| PROBLEM |
Repeat each line of the material below exactly as it appears, minus any pictures.

| COLLECTED MATERIAL |
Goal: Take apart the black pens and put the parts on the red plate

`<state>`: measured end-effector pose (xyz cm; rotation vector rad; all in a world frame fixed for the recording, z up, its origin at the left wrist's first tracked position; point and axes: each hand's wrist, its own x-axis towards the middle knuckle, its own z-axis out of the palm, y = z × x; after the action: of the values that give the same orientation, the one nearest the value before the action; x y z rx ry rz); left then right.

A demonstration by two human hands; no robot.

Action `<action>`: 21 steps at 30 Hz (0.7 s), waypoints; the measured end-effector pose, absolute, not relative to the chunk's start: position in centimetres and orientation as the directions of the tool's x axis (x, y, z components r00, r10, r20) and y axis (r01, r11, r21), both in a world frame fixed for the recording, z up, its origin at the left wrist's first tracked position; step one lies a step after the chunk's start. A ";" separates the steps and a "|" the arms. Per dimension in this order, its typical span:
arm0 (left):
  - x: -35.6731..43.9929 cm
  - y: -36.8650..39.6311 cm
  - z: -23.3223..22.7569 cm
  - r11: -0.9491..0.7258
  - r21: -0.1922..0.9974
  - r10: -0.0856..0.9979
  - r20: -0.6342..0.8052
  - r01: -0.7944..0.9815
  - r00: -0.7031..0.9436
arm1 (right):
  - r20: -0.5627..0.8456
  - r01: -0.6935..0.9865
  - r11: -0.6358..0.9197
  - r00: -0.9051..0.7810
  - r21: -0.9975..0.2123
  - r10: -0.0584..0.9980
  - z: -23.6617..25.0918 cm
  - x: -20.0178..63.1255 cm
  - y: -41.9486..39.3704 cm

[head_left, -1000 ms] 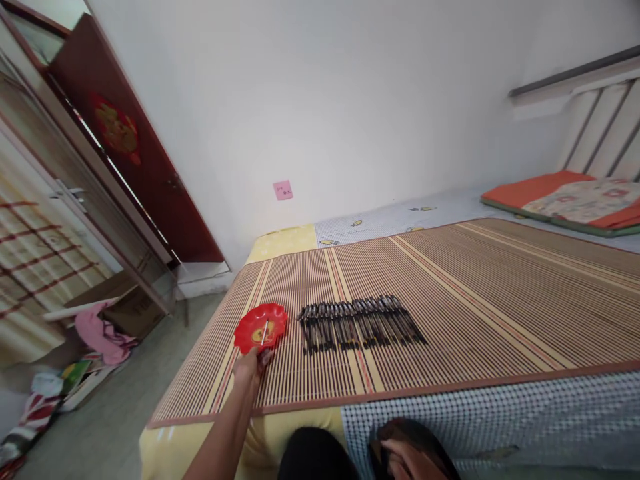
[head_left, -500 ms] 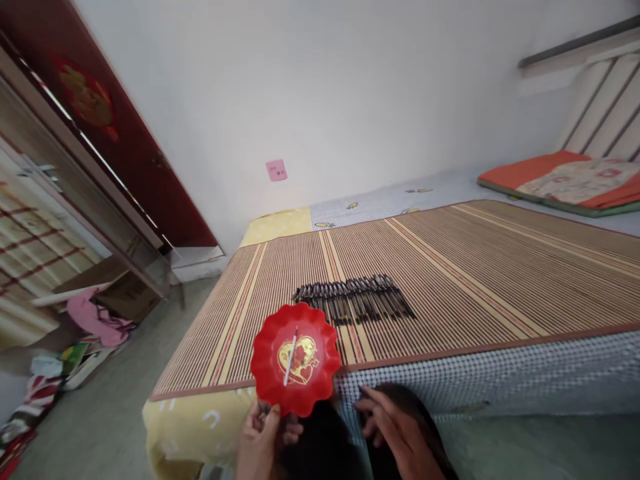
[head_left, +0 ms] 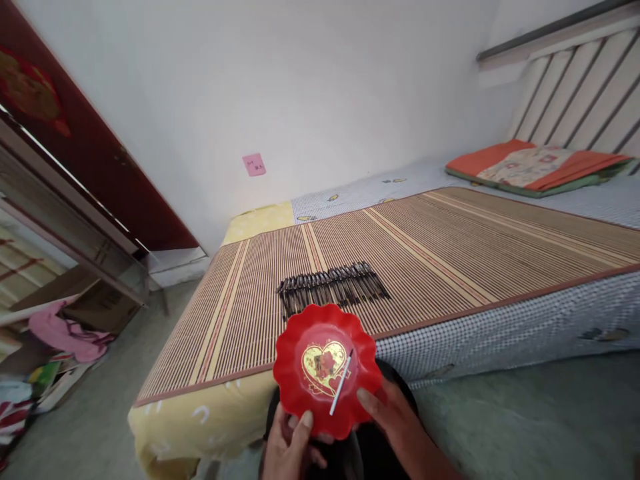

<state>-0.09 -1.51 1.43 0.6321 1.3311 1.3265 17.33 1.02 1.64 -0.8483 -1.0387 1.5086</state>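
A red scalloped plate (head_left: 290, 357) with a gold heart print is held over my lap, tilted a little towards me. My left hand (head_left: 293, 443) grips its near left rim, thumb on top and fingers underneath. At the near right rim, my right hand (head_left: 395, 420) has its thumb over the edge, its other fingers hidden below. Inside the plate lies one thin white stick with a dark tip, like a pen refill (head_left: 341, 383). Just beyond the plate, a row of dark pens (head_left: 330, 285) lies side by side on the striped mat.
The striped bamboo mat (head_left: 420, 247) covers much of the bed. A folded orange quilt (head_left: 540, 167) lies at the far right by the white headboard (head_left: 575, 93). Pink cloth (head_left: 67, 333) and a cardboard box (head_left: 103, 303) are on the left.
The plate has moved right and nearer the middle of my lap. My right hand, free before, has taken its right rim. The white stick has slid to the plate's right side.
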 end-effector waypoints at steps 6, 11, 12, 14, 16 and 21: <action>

| SOLUTION |
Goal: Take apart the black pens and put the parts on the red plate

`<state>`: measured end-effector pose (xyz cm; rotation vector rad; all in a world frame fixed for the recording, z up, its origin at the left wrist's first tracked position; point and axes: each hand's wrist, its own x-axis towards the middle knuckle, its own z-axis out of the palm, y = z × x; after the action: of the values that give the same orientation, the one nearest the value before the action; x y z rx ry rz); left then right.

A demonstration by two human hands; no robot.

Action `<action>`: 21 steps at 30 Hz (0.7 s), waypoints; the measured end-effector pose, absolute, not relative to the chunk's start: position in centimetres and orientation as the directions of the tool's x axis (x, y, z components r00, r10, r20) and y axis (r01, r11, r21), both in a world frame fixed for the recording, z up, its origin at the left wrist's first tracked position; step one lies a step after the chunk's start. A ";" separates the steps and a "|" the arms. Per dimension in this order, its typical span:
arm0 (left):
  - x: -35.6731..43.9929 cm
  - y: -36.8650..39.6311 cm
  - z: -23.3223..22.7569 cm
  - r11: -0.9491..0.7258
  - r21: -0.1922..0.9974
  - r10: -0.0856..0.9979
  - r20: -0.6342..0.8052
  - r01: -0.7944..0.9815
  - r00: -0.7031..0.9436
arm1 (right):
  - r20: -0.5627..0.8456
  - r01: -0.6935..0.9865
  - r11: -0.6358..0.9197
  - r00: -0.9051..0.7810
  - r21: -0.9975..0.2123
  - r10: -0.0584..0.9980
  - z: -23.6617..25.0918 cm
  - x: -20.0178..63.1255 cm
  - y: -41.9486..39.3704 cm

[head_left, -1000 ms] 
[head_left, -500 ms] 
[head_left, +0 ms] 

<state>-0.09 -1.51 1.43 0.6321 1.3311 1.3265 17.33 1.02 1.64 -0.8483 -1.0387 1.5086</state>
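A red scalloped plate (head_left: 290, 357) with a gold heart print is held over my lap, tilted a little towards me. My left hand (head_left: 293, 443) grips its near left rim, thumb on top and fingers underneath. At the near right rim, my right hand (head_left: 395, 420) has its thumb over the edge, its other fingers hidden below. Inside the plate lies one thin white stick with a dark tip, like a pen refill (head_left: 341, 383). Just beyond the plate, a row of dark pens (head_left: 330, 285) lies side by side on the striped mat.
The striped bamboo mat (head_left: 420, 247) covers much of the bed. A folded orange quilt (head_left: 540, 167) lies at the far right by the white headboard (head_left: 575, 93). Pink cloth (head_left: 67, 333) and a cardboard box (head_left: 103, 303) are on the left.
The plate has moved right and nearer the middle of my lap. My right hand, free before, has taken its right rim. The white stick has slid to the plate's right side.
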 end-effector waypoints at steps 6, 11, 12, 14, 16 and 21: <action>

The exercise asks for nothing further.